### Problem requirements:
Below is a block of entries; repeat exactly the lines starting at the line that contains "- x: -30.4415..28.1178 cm" and ending at the line that contains "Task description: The", both included.

[Source data]

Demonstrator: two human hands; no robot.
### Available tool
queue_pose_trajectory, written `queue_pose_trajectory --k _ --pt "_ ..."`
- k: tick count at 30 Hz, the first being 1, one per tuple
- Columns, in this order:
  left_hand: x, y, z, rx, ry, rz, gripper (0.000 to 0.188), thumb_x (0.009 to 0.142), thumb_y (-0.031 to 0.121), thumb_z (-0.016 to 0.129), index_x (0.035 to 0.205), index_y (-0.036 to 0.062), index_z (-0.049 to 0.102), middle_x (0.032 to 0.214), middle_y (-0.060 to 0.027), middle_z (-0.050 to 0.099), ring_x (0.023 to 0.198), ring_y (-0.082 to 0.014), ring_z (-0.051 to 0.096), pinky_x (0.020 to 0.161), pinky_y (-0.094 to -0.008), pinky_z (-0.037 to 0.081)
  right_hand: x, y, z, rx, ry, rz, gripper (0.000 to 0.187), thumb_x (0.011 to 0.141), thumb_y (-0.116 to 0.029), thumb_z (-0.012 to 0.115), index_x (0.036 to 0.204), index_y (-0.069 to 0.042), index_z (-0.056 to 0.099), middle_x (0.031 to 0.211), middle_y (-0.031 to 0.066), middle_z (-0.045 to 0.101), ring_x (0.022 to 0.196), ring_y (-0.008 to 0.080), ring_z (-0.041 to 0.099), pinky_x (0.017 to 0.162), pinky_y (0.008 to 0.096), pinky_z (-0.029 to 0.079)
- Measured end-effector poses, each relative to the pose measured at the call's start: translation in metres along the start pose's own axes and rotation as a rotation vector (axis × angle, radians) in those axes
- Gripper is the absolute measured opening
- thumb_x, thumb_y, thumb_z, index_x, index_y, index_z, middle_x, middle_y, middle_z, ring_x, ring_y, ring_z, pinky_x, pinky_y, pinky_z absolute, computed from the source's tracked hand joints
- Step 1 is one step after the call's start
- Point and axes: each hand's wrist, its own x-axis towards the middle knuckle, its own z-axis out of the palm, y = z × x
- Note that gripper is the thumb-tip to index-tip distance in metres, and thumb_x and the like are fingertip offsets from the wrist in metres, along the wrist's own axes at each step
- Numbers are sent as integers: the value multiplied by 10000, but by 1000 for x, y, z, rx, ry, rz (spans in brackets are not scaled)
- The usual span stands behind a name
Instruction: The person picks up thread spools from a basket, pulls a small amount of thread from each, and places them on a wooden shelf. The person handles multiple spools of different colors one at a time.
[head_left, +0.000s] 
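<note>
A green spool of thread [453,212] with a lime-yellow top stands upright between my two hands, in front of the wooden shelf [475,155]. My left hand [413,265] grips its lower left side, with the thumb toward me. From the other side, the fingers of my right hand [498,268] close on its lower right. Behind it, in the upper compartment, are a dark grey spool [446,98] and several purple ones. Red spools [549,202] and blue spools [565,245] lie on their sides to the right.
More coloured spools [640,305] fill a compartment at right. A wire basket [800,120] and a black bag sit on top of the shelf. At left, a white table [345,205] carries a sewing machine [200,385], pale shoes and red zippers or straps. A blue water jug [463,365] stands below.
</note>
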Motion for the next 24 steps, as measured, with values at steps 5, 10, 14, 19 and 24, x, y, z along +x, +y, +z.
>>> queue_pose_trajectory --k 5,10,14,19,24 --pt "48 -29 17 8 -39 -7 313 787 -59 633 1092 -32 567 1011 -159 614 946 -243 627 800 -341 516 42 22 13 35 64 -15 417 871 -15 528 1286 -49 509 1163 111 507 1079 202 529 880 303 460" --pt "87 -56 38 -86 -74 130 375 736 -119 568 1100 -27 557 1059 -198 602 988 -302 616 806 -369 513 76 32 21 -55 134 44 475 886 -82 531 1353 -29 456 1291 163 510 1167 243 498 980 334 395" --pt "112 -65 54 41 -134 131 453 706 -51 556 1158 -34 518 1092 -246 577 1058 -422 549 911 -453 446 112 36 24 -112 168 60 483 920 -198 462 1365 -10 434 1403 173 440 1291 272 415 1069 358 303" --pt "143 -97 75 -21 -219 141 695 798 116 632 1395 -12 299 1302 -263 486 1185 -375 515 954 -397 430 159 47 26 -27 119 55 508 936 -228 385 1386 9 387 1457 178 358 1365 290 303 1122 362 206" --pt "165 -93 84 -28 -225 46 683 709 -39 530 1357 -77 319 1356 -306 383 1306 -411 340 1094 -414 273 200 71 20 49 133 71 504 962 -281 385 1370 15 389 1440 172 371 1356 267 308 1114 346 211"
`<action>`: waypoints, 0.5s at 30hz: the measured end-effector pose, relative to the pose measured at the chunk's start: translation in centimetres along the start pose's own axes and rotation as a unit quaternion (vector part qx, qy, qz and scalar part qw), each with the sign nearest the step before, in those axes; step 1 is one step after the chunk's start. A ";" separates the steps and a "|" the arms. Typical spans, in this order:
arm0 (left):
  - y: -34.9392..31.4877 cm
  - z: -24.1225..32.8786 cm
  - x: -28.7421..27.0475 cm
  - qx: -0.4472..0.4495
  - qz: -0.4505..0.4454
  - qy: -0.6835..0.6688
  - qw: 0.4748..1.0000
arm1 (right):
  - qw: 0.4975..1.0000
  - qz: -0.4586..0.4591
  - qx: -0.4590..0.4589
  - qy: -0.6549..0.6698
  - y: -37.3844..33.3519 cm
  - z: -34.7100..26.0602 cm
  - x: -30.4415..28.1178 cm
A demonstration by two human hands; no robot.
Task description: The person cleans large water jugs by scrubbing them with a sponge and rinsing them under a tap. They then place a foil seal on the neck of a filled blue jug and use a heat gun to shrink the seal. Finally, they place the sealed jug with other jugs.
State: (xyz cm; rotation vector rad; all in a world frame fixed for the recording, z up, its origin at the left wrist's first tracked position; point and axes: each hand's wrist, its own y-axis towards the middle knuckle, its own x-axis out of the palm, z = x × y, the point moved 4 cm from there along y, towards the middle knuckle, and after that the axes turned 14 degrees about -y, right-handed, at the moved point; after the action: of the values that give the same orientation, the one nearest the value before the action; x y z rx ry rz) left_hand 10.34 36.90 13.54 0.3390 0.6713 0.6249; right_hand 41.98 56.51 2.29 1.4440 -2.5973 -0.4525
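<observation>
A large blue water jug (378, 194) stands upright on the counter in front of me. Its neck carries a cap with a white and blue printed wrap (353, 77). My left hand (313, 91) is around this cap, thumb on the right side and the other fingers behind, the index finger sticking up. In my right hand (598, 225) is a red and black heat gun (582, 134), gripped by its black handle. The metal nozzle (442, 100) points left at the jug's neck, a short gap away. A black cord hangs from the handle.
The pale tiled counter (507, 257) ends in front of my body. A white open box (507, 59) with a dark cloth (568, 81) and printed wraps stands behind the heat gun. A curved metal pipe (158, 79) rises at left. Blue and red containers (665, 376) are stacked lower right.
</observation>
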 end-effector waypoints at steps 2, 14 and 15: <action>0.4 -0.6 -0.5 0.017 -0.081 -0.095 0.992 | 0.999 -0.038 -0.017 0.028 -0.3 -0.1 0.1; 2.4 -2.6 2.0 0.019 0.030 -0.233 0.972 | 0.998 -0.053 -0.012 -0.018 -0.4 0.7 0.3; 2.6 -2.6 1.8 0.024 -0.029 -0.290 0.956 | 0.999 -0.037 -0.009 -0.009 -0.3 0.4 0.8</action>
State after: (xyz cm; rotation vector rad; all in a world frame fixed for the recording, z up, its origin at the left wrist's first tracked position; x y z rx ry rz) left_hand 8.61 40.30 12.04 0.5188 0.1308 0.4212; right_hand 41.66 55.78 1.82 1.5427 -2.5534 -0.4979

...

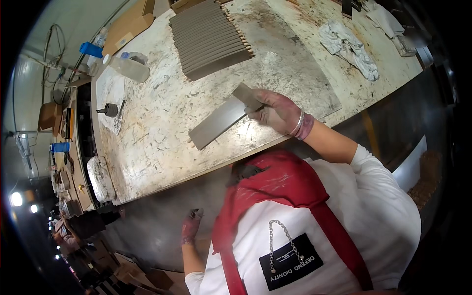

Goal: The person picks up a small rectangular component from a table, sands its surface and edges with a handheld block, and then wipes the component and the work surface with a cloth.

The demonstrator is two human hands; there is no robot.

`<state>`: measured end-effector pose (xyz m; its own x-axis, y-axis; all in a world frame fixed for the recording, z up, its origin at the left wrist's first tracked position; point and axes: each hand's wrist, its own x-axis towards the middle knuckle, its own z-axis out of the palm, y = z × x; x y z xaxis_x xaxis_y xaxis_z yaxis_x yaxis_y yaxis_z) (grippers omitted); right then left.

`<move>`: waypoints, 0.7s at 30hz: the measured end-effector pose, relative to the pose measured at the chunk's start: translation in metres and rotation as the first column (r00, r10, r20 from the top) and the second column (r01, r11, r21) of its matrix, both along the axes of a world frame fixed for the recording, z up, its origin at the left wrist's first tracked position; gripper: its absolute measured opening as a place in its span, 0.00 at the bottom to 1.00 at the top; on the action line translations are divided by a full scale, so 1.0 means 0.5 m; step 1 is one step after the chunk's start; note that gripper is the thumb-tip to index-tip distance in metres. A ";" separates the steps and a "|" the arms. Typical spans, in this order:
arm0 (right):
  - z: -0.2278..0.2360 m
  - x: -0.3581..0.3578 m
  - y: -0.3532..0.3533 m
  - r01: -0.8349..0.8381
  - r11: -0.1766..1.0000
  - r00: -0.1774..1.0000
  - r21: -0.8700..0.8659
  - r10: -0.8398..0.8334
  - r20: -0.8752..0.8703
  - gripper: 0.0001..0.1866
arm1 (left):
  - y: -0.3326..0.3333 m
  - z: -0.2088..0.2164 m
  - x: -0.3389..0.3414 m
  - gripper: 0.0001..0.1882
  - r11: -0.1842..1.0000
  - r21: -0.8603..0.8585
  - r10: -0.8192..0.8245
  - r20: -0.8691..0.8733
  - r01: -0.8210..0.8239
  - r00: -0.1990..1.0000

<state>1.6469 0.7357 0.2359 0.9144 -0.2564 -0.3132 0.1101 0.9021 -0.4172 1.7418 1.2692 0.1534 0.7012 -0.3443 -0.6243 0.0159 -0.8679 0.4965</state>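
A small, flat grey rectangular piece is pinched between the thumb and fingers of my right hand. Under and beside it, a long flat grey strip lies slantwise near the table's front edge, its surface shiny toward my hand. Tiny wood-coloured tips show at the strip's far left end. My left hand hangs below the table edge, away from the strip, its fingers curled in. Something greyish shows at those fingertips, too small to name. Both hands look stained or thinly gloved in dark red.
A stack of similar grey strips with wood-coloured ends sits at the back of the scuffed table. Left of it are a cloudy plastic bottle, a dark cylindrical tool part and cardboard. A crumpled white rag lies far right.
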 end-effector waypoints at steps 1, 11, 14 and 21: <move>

### Answer to this task:
  - x: -30.4415..28.1178 cm
A demonstration by two human hands; no robot.
Task description: The person cleans large water jugs by scrubbing them with a sponge and rinsing them under a tap. They then place a foil seal on the neck of a filled blue jug and use a heat gun to shrink the seal. Finally, they place the sealed jug with other jugs.

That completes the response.